Many studies have already brought insight into how device settings can generate levels of metals in inhaled aerosol that are unique to the modifiable aspects of eC devices. One study found increased concentrations of metals such as arsenic (As), chromium (Cr), copper (Cu), iron (Fe), manganese (Mn), nickel (Ni), lead (Pb), antimony (Sb), tin (Sn), and zinc (Zn) concentrations in eC aerosols when the device power is increased from low (20 Watts) to intermediate (40 Watts) settings (4). These exposure levels to metals like Ni from ENDS could exceed those of traditional reference cigarettes. It is interesting to note that ENDS from different manufactures emit different concentrations of metals, suggesting that heating and cooling patterns of individual devices could influence the amount of metals released. A similar study also found higher metal levels in aerosol and e-liquid after it comes in contact with the metal heating coil, compared to the original e-liquid in the dispenser vial (5). Elevated levels of metal biomarkers such as Cu, Cr, Sn, and Pb were found in the urine of electronic cigarette  users. These studies highlight the need to further study how the unique customizable aspects of ENDS technology contribute to the formation of varying levels of contaminants in the inhaled aerosol.  There is no question that smoking is a risk factor for cardiovascular disease and can increase blood pressure, heart rate, among other health outcomes. Educating  the public about the health burden that ENDS pose and informing users about the potential dangers of vaping at elevated temperatures or using degraded heating components can be a step towards reducing use of new tobacco products.

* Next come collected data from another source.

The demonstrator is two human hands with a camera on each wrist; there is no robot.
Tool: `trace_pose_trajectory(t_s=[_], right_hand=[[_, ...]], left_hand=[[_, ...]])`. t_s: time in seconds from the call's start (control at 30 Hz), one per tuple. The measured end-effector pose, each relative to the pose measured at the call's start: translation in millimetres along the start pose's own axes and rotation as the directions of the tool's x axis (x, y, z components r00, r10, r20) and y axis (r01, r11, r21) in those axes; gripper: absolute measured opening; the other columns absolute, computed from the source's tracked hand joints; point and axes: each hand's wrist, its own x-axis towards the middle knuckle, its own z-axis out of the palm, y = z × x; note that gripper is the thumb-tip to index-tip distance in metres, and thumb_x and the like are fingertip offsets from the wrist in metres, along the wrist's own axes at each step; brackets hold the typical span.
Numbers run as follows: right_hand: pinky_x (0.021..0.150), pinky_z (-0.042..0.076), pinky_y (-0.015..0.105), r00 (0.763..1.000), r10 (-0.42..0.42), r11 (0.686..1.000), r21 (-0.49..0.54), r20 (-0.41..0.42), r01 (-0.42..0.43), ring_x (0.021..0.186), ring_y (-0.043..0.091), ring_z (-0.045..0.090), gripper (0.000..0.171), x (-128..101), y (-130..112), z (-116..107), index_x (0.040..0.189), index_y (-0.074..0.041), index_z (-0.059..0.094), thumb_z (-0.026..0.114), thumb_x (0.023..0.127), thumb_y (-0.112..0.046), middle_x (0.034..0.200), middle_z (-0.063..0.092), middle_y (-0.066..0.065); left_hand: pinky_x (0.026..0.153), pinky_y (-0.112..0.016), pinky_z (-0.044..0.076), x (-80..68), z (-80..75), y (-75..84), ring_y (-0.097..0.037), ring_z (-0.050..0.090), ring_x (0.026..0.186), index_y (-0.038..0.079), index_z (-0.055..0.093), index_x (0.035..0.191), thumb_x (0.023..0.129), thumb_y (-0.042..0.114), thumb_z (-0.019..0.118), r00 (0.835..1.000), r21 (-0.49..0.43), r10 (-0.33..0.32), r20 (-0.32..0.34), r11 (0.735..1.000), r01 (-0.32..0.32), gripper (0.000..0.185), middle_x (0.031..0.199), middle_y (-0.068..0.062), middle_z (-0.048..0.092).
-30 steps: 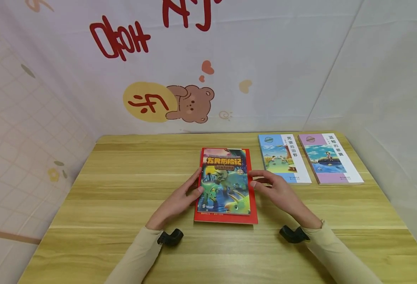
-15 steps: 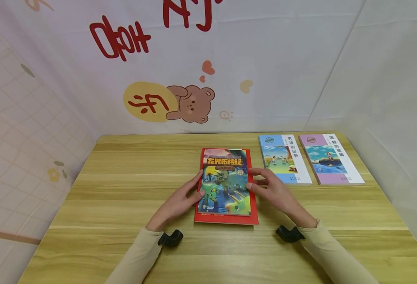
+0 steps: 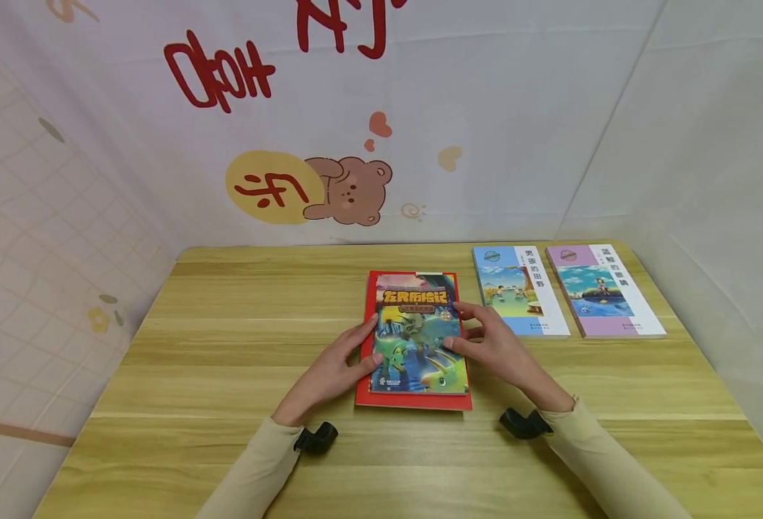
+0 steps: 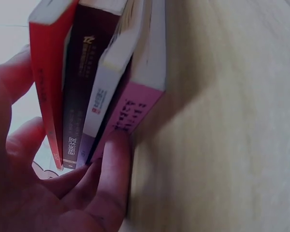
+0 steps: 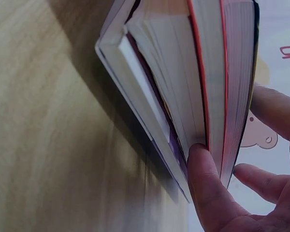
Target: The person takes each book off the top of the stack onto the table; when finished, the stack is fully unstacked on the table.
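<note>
A stack of books lies on the table [image 3: 239, 418], topped by a dinosaur comic book [image 3: 417, 339] in green and blue with a yellow title. Below it a larger red book [image 3: 384, 400] shows along the left and front. My left hand [image 3: 336, 371] touches the left side, thumb at the cover's edge. In the left wrist view its fingers press on red, dark, white and pink spines [image 4: 130, 104]. My right hand [image 3: 495, 346] lies along the right side, thumb over the comic's cover. A fingertip presses the page edges [image 5: 169, 63] in the right wrist view.
Two more books lie at the back right, a blue and white one [image 3: 514, 288] and a pink and white one [image 3: 605, 288]. A white printed cloth [image 3: 518, 108] with a bear hangs behind the table and along its sides.
The dinosaur book has slid slightly right on the red book. My left hand followed it right, and my right hand moved left, its thumb further over the cover.
</note>
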Motion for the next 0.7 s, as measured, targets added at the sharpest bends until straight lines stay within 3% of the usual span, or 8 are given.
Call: trace_pose_trajectory(t_s=[0.23,0.47,0.7], right_hand=[[0.091,0.058,0.047,1.0,-0.006,1.0,-0.011,0.013,0.007,0.11,0.041,0.064,0.077,2,3,0,0.157,-0.005,0.04,0.078,0.095,-0.033,0.138,0.044,0.025],[0.088,0.057,0.042,0.995,-0.046,0.995,0.094,0.094,0.037,0.11,0.039,0.064,0.073,4,11,-3,0.161,-0.008,0.033,0.072,0.1,-0.025,0.14,0.044,0.027],[0.094,0.056,0.047,0.989,-0.042,0.994,0.108,0.145,0.026,0.123,0.043,0.056,0.072,-2,17,-11,0.163,-0.013,0.031,0.068,0.102,-0.029,0.145,0.045,0.028]], left_hand=[[0.118,-0.065,0.028,-1.2,1.8,2.1,-0.043,0.031,0.15,0.032,0.024,0.165,0.102,0.046,0.063,1.0,0.011,0.003,0.0,1.0,-0.003,0.076,0.167,-0.016,0.029],[0.12,-0.058,0.03,-0.1,1.0,-2.2,-0.037,0.031,0.151,0.026,0.025,0.166,0.103,0.042,0.063,1.0,-0.021,-0.01,-0.014,1.0,0.01,0.076,0.167,-0.014,0.031],[0.119,-0.06,0.031,-1.1,2.0,-3.5,-0.039,0.032,0.15,0.021,0.029,0.165,0.102,0.038,0.065,1.0,-0.056,-0.015,-0.021,0.998,0.014,0.075,0.165,-0.017,0.033]])
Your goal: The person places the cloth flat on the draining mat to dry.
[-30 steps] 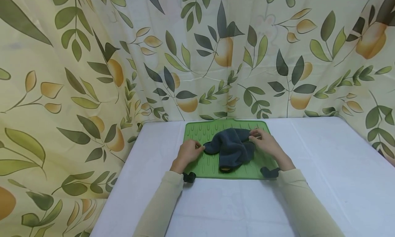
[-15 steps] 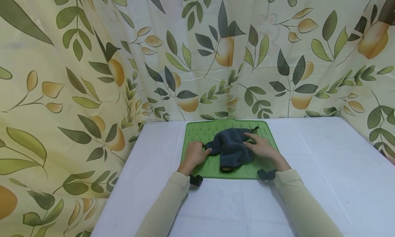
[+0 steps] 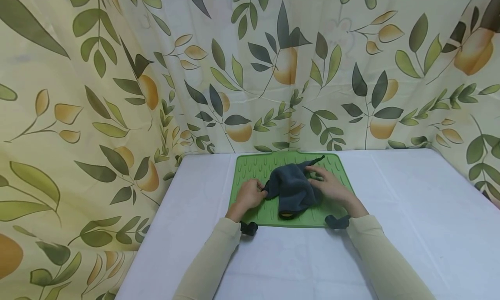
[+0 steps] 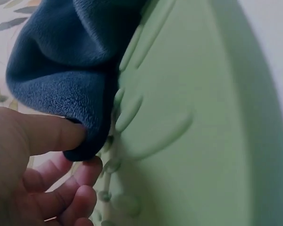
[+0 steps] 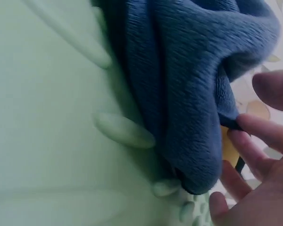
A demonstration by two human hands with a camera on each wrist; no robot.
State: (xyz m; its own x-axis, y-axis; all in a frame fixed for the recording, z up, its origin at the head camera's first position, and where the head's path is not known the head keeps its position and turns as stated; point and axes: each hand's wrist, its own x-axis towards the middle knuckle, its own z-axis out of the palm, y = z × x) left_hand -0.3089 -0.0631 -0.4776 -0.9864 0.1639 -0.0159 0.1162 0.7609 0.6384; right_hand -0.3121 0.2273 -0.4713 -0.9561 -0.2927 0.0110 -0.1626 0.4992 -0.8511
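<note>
A crumpled dark blue plush cloth [image 3: 291,185] with black edging lies bunched on a green mat [image 3: 254,163] with raised drop-shaped bumps. A thin black loop [image 3: 318,159] sticks out from its far right corner. My left hand [image 3: 251,195] pinches the cloth's left corner, thumb above and fingertips beneath, as the left wrist view shows. At the right side, my right hand [image 3: 331,188] has its thumb spread away from the fingers. In the right wrist view its fingertips touch the black edge of a fold, beside an orange patch [image 5: 228,145].
The mat lies on a white-covered table [image 3: 406,204], toward its far edge. A curtain [image 3: 250,74] printed with leaves and fruit hangs behind and at the sides. Black straps [image 3: 248,228] show near the cuffs.
My left hand has moved right, bringing the cloth's left corner inward. My right hand has released the far right corner and shifted left; the loop now points out beyond it.
</note>
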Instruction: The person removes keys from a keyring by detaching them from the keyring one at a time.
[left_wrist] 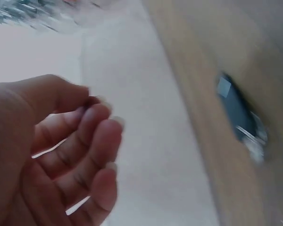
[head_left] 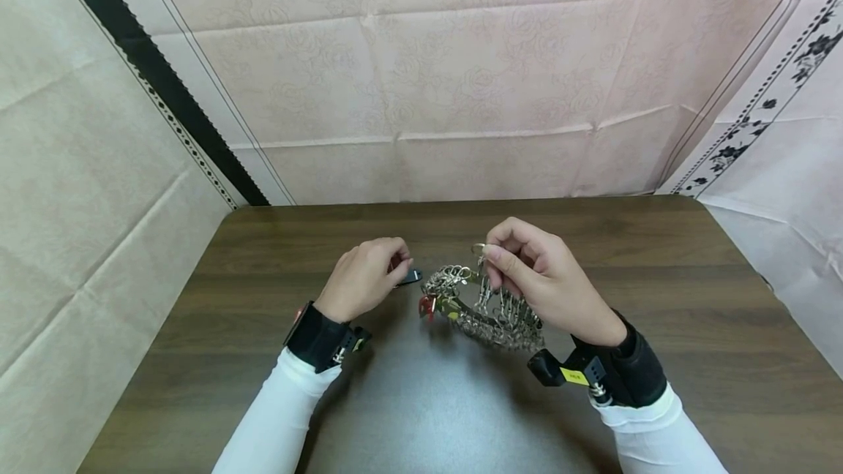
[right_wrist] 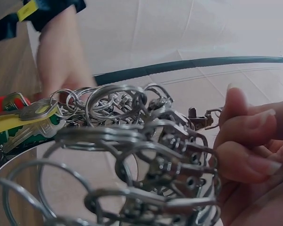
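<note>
Our right hand (head_left: 540,276) pinches a clip on the key-ring bundle (head_left: 484,306); our left hand (head_left: 362,276) hangs loosely curled, grasping nothing, beside a dark tag (head_left: 410,277). The tangled rings could snag or spill across the table (head_left: 691,298) if that grip slips.

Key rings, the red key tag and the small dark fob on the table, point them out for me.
key rings (right_wrist: 132,150), right wrist view, on the tangled metal loops.
red key tag (head_left: 426,306), head view, on its red body.
small dark fob (head_left: 410,276), head view, on its dark casing beside the left hand.
</note>
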A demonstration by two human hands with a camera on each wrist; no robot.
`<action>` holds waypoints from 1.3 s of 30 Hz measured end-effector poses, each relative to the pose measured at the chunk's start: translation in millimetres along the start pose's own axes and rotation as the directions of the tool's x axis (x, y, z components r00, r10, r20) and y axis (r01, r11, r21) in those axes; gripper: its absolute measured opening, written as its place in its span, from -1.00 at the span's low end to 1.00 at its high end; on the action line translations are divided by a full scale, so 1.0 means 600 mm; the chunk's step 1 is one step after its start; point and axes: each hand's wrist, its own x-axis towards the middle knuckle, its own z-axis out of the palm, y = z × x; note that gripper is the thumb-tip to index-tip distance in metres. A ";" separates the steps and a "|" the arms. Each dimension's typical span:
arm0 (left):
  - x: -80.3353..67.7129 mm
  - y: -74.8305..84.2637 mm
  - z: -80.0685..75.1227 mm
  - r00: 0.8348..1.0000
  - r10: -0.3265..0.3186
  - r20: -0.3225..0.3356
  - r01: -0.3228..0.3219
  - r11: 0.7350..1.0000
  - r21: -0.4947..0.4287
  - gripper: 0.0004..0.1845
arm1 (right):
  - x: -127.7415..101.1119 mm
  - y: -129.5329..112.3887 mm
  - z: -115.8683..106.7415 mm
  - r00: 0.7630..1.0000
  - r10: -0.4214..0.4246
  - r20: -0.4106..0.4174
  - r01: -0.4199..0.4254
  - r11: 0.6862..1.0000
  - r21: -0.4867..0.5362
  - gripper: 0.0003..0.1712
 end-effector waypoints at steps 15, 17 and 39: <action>-0.032 0.100 -0.060 0.968 0.217 -0.123 -0.230 0.967 -0.107 -0.75 | 0.003 0.006 0.000 0.996 -0.039 -0.077 0.037 0.999 -0.028 -0.92; -0.033 0.106 -0.056 0.968 0.224 -0.111 -0.235 0.966 -0.103 -0.75 | 0.003 0.006 0.000 0.996 -0.043 -0.083 0.040 0.999 -0.029 -0.93; -0.015 0.109 0.008 0.986 0.148 -0.077 -0.166 0.924 -0.345 -0.94 | 0.006 0.013 0.004 0.995 -0.024 -0.098 0.020 0.999 -0.040 -0.94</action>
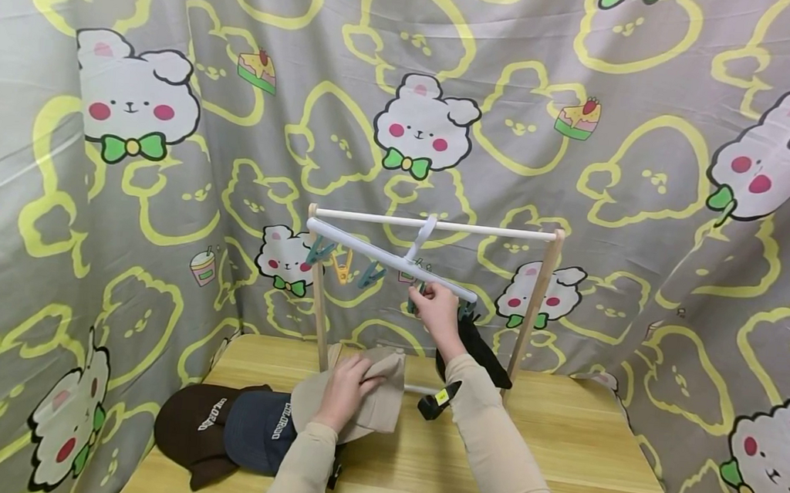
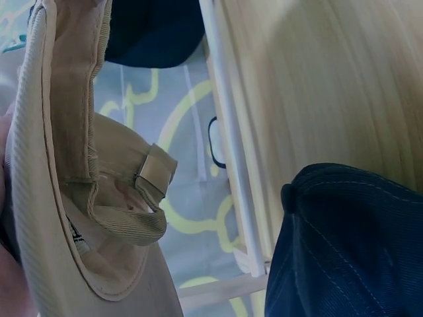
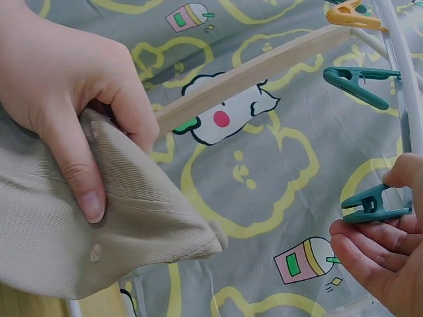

  1. Benowitz, N. L., & Burbank, A. D. (2016). Cardiovascular toxicity of nicotine: Implications for electronic cigarette use. Trends in cardiovascular medicine26(6), 515–523. https://doi.org/10.1016/j.tcm.2016.03.001
  2. Perraud, V., M.J. Lawler, K.T. Malecha, R.M. Johnson, D.A. Herman, N. Staimer et al.: Chemical characterization of nanoparticles and volatiles present in mainstream hookah smoke. Aerosol Science and Technology 53(9): 1023-1039 (2019)
  3. Wylie, B. J., Hauptman, M., Hacker, M. R., & Hawkins, S. S. (2021). Understanding Rising Electronic Cigarette Use. Obstetrics and gynecology137(3), 521–527. https://doi.org/10.1097/AOG.0000000000004282
  4. Zhao, D., Navas-Acien, A., Ilievski, V., Slavkovich, V., Olmedo, P., Adria-Mora, B., Domingo-Relloso, A., Aherrera, A., Kleiman, N. J., Rule, A. M., & Hilpert, M. (2019). Metal concentrations in electronic cigarette aerosol: Effect of open-system and closed-system devices and power settings. Environmental research174, 125–134. https://doi.org/10.1016/j.envres.2019.04.003
  5. Olmedo, P., Rodrigo, L., Grau-Pérez, M., Hilpert, M., Navas-Acién, A., Téllez-Plaza, M., Pla, A., & Gil, F. (2021). Metal exposure and biomarker levels among e-cigarette users in Spain. Environmental research202, 111667. Advance online publication. https://doi.org/10.1016/j.envres.2021.111667
  6. Bhatnagar A, Whitsel LP, Blaha MJ, Huffman MD, Krishan-Sarin S, Maa J, Rigotti N, Robertson RM, Warner JJ; on behalf of the American Heart Association. New and emerging tobacco products and the nicotine endgame: the role of robust regulation and comprehensive tobacco control and prevention: a presidential advisory from the American Heart Association. 2019;139:e937–e958. doi: 10.1161/CIR.0000000000000669.